A low, broken sound. His forehead dropped to mine.
"Your hands," he whispered. "God, Wes. Your hands."
We moved together. Slow, then faster. His grip on me was firm and knowing and his rhythm matched mine and the synchronicity of it, the give and take, the mutual escalation, was so intimate that the physical pleasure became almost secondary to the emotional.
Almost. The physical pleasure was considerable.
He came first. I felt his body tense, felt the pulse of it against my palm, heard my name on his lips in a voice that sounded like falling. I followed him seconds later, with his hand still on me and his breath on my face and his eyes open and looking directly into mine as I unraveled.
The eye contact during the finish was the most vulnerable thing I had ever experienced.
More than the tears. More than the knuckle-kissing.
More than any of it. Because the eyes are the last defense, the final wall, and keeping them open while your body does the most uncontrolled thing it can do is an act of trust so profound that it rewrites your understanding of what trust means.
Afterward. His bed. His sheets. The amber light. Our bodies close and cooling and resonating.
"Your hands aren't shaking," he said.
I looked at them. He was right. They were resting on his hip, loose and open, and they were perfectly still. Not controlled still. Not forced still. Genuinely, naturally, peacefully still.
"No," I said. "They're not."
"That's not the bread."
"No. That's not the bread."
He kissed my knuckles one more time. Soft. A callback to the equipment room, the gesture that had started everything, transposed into a different key.
"You don't have to fight anymore," he said.
"Fighting is my job."
"Your job can change. You can change. The roster spot is not worth your hands. Your hands are not worth less than your job. Your hands bake bread and hold mine and just made me come so hard I saw colors, and I refuse to accept that they exist primarily to punch people."
I laughed. The sound was watery and unexpected and real. Luca's face lit up the way it always did when I laughed, as if the sound was a gift he hadn't expected to receive and was going to treasure disproportionately.
"Colors?" I said.
"Shut up. It's a compliment."
"Which colors?"
"I'm not telling you which colors. The point is that your hands are capable of a wide range of activities and fighting should be the least of them."
I pulled him closer. He came willingly, tucking himself against my chest, his face in the hollow of my throat. His breathing slowed. His body softened. The warmth of him against me was specific and total and necessary.
"Luca."
"Mm."
"I'm going to talk to Coach."
"About what?"
"About transitioning out of the enforcer role. About playing actual hockey."

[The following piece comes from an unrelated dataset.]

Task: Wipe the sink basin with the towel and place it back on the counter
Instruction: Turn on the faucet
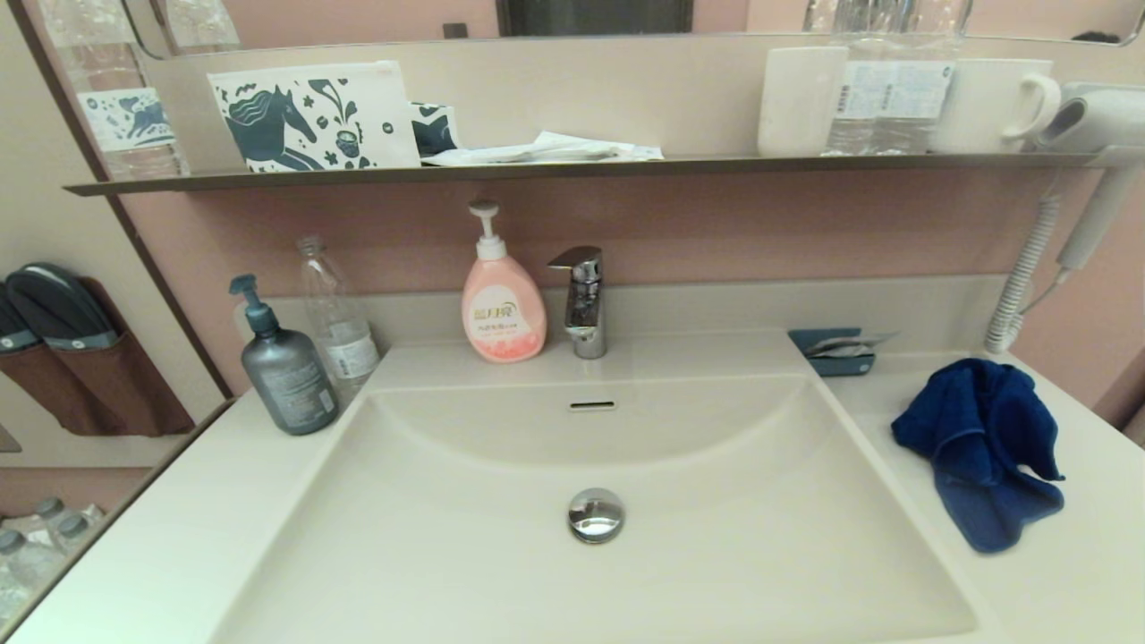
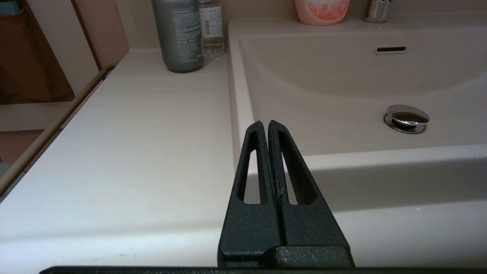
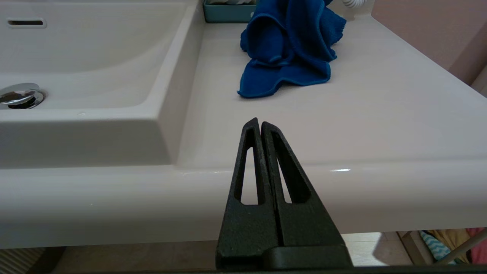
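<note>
The royal-blue towel [image 1: 982, 447] lies rumpled on the counter [image 1: 1055, 581] to the right of the sink basin [image 1: 501, 465], well back from the front edge. The basin has a chrome drain plug [image 1: 595, 514] and a slot overflow [image 1: 592, 405]. Neither arm shows in the head view. In the right wrist view my right gripper [image 3: 260, 122] is shut and empty, held in front of the counter's front edge, with the towel [image 3: 289, 49] some way beyond its tips. My left gripper [image 2: 265, 125] is shut and empty, low over the basin's [image 2: 342, 76] near left corner.
A grey pump bottle [image 1: 284, 367], a clear bottle [image 1: 335, 317], a pink soap dispenser [image 1: 501, 304] and the faucet [image 1: 583, 300] stand along the back. A teal tray [image 1: 836, 351] with a packet sits behind the towel. A hairdryer [image 1: 1087, 161] hangs at right under the wall shelf [image 1: 572, 168].
</note>
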`<state>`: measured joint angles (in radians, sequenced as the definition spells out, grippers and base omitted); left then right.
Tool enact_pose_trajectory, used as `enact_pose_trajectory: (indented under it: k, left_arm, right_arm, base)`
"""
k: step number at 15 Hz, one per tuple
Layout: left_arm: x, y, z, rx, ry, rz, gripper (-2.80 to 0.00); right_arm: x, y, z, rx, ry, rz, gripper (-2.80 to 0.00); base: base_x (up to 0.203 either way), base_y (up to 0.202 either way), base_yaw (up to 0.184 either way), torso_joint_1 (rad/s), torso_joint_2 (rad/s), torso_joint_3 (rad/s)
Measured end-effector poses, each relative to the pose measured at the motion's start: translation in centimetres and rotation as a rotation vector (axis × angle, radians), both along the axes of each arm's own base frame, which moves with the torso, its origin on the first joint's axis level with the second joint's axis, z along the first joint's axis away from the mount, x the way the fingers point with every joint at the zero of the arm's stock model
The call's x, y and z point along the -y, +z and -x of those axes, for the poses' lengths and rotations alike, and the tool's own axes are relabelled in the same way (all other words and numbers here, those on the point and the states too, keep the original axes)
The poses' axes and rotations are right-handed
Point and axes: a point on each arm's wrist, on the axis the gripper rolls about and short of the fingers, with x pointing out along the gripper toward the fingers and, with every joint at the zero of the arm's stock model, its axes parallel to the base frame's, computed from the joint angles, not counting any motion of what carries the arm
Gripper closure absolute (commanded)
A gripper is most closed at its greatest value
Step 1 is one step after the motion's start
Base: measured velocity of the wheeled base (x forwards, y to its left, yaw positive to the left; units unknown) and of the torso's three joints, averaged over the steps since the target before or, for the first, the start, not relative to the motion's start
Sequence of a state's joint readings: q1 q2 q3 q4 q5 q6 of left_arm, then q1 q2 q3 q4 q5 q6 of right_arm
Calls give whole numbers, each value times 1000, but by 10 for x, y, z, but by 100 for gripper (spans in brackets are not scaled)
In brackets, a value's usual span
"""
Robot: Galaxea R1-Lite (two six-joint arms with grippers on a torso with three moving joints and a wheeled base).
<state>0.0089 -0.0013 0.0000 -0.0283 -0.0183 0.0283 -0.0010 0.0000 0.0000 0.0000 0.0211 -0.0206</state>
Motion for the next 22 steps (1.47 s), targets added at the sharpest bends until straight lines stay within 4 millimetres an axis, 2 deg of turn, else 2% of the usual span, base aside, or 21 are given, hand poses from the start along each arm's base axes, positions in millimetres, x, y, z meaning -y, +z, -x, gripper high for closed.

He lifted his head. His eyes were bright and wet and the gold flecks were catching the lamplight.
"Really?"
"You said my hands are worth more than a roster spot. I'd like to find out if that's true."
"It's true."
"Then I'd like to prove it. On the ice. With actual hockey instead of fighting."
He kissed me. Hard and quick and full of something that was not just attraction or affection but pride, which was an emotion I had not frequently been the recipient of and which landed in my chest like a stone thrown into still water, sending ripples in every direction.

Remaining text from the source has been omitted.